- Church: Episcopal Church
- Diocese: Virginia
- In office: 1974-1985
- Predecessor: Robert F. Gibson Jr.
- Successor: Peter James Lee
- Previous post: Coadjutor Bishop of Virginia (1966–1974)

Orders
- Ordination: May 1950 by Robert E. L. Strider Sr.
- Consecration: October 21, 1966 by John E. Hines

Personal details
- Born: January 27, 1921 Wheeling, West Virginia, United States
- Died: May 27, 1985 (aged 64) Richmond, Virginia, United States
- Denomination: Anglican
- Parents: Kent Bruce Hall & Mary Ellen Hazlett
- Spouse: Dorothy Varner Glass
- Children: 5

= Robert Bruce Hall =

American bishop

Robert Bruce Hall (January 17, 1921 – May 25, 1985) was bishop of the Episcopal Diocese of Virginia, serving from 1974 to 1985.

==Biography==
Hall was born on May 27, 1921, in Wheeling, West Virginia. He graduated from Trinity College and the Episcopal Theological Seminary in Cambridge, Massachusetts.

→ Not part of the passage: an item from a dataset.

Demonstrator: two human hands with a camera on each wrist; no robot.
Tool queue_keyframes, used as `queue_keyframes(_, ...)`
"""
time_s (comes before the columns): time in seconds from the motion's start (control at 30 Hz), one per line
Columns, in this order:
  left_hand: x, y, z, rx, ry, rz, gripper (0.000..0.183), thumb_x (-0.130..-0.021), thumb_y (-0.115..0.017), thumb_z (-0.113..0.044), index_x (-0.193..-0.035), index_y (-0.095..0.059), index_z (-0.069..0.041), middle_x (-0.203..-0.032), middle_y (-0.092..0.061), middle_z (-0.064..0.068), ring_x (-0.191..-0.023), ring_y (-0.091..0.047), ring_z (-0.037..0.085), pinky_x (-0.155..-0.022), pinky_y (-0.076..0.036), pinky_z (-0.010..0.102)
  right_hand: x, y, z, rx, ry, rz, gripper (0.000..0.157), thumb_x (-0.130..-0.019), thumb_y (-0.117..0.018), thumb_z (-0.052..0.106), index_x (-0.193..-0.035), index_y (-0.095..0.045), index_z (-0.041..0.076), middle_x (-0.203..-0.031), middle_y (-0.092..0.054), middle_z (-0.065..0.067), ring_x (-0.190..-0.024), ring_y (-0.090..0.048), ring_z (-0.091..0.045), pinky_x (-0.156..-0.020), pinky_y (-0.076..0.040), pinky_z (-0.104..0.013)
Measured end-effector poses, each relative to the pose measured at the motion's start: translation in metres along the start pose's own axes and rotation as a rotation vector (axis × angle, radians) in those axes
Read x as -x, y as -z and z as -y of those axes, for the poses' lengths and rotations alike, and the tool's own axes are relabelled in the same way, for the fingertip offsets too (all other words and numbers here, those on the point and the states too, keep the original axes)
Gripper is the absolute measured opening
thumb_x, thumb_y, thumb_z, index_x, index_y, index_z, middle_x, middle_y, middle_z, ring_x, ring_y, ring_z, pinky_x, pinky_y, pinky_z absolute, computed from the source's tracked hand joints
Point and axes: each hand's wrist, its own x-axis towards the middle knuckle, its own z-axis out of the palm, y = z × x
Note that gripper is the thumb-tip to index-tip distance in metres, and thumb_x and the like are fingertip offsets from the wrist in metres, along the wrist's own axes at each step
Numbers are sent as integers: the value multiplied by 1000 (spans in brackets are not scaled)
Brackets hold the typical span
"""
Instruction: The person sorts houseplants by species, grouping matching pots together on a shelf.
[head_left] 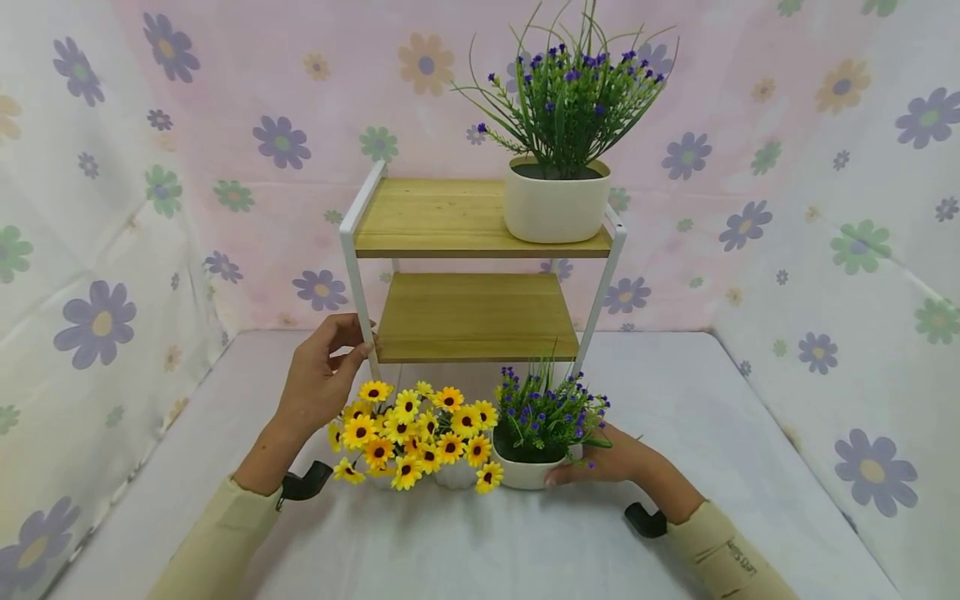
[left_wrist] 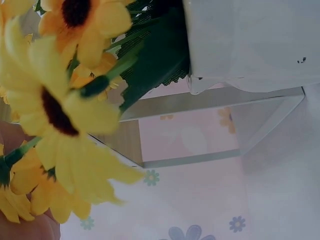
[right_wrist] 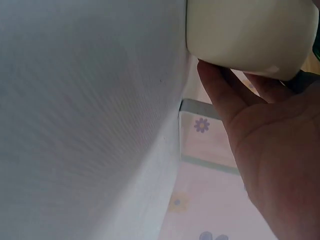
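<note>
Shelf (head_left: 416,200) stands upright in front of you; your left hand (head_left: 318,379) pinches its left front post (head_left: 354,279) between thumb and fingers, near the level of the lower board (head_left: 480,317). Your right hand (head_left: 615,454), well apart from the left, has its fingers against the right end of the small pot (head_left: 521,475) with purple flowers (head_left: 543,410); can't tell if it grips or only touches. That pot sits on the white table (head_left: 450,550), in front of the shelf's right side. Just left of it, yellow flowers (head_left: 407,429) spread over a white pot (left_wrist: 250,45), mostly hidden from the head view. Bigger pot (head_left: 557,208), also purple-flowered, is on the top board's right end. Flowered pink cloth (head_left: 442,125) hangs behind.
</note>
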Motion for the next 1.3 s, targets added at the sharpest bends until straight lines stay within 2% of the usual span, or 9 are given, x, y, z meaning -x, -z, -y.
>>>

He also served in the US Army during World War II. In 1949 he was ordained deacon in June 1949 and priest in May 1950. He served as curate, then associate rector and later as rector of Trinity Church in Huntington, West Virginia; after 1958, he was rector of St Chrysostom's Church in Chicago.

In 1966 he was elected and consecrated Coadjutor Bishop of Virginia, with the right of succession upon the retirement, resignation or death of Bishop Gibson. He succeeded in 1974 after Gibson's retirement. During his time as bishop of Virginia he was involved in sanctioning the irregular ordination of women as priests in his diocese. In 1974 he sanctioned services presided over by the Reverend Alison Cheek of Annandale, Virginia in Charlottesville, Virginia. When the General Convention reversed the decision and opened ordination to women in addition to men in September 1976, Bishop Hall lifted his sanctions. On January 2, 1977, he ordained Patricia Laura Merchant Park, the first female priest in Virginia with the approval of the church.

In 1980 Bishop Hall once again made headlines when he announced that he would seek assistance in overcoming his alcohol addiction. He entered St Mary's Rehabilitation Hospital in Minneapolis and on February 9 for six weeks. He was extensively supported by the Diocesan Standing Committee and its executive board. He died in office on May 27, 1985.